Your Hero: Constable Burke helping others despite living in pain
Constable Winston Burke
Though there are many dark days of pain for Constable Winston Burke, he remains firmly committed to helping others in St Ann find employment or access training to further their career development.
This selfless act has made him an unsung hero in the minds of many, especially now that that the 33-year-old constable, who is assigned to the Community Safety and Security Branch of the Jamaica Constabulary Force (JCF) in St Ann, requires the assistance of a cane to move around.
Burke, who has been a serving member of the JCF for seven years, has been suffering from excruciating pain since November 2017, caused by a damaged spine for which he requires surgery.
But despite his mobile limitations, the zeal and the passion that this police constable has for assisting others remains unwavering. This character trait, among others, has led to him being described as an unheralded hero in Jamaica.
However, the humble police officer does not see his actions as being heroic, but merely doing what he was planted here to do.
“Mi wouldn’t say heroic enuh. Mi would a say yuh do what you’re here to do with the time given to you. If people say dat heroic- helping a lot of people in the parish- well so be it. Me nah go classify miself as a hero, but me classify miself as a humanitarian,” he explained in an interview with Loop News.

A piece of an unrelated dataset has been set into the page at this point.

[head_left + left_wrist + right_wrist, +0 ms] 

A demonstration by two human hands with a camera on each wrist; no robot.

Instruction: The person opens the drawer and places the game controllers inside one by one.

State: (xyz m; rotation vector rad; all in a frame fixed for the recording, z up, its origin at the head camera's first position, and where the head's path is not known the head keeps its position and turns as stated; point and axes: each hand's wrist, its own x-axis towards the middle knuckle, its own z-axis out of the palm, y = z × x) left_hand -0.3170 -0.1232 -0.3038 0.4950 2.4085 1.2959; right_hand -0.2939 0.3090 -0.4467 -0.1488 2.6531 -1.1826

But will Constable Winston Burke ever stop this selflessness.
“When breath leaves the body,” he said, jokingly.
His lifetime commitment to service was born out of his own early sufferings, which molded his character.
“All mi a try to do is not to make people suffer like me. I know what is like to have one orange for three days… Honestly speaking, mi use to suffer enuh, especially when mi use to at college, but people wouldn’t know as mi always have a smile pon mi face,” said Burke.
“Mi use to go days and nights, even as a police mi go hungry just to help people, because mi use my food money and use it send someone go school and bare one night worth of hunger,” the Dinthill Technical past student, who joined the police force in 2011, added.
These days, Constable Burke, who went on sick leave in November last year, because of his medical condition, uses his mobile phone and his email to get in touch with several employers to seek jobs for persons from his home in Moneague, St Ann.
“My aim is to target the less fortunate persons; not only persons who leave high school, but persons who can’t find work or need help… I help persons who live all over St Ann and sometimes persons call me from Clarendon, Westmoreland and even St Elizabeth seeking jobs,” he explained.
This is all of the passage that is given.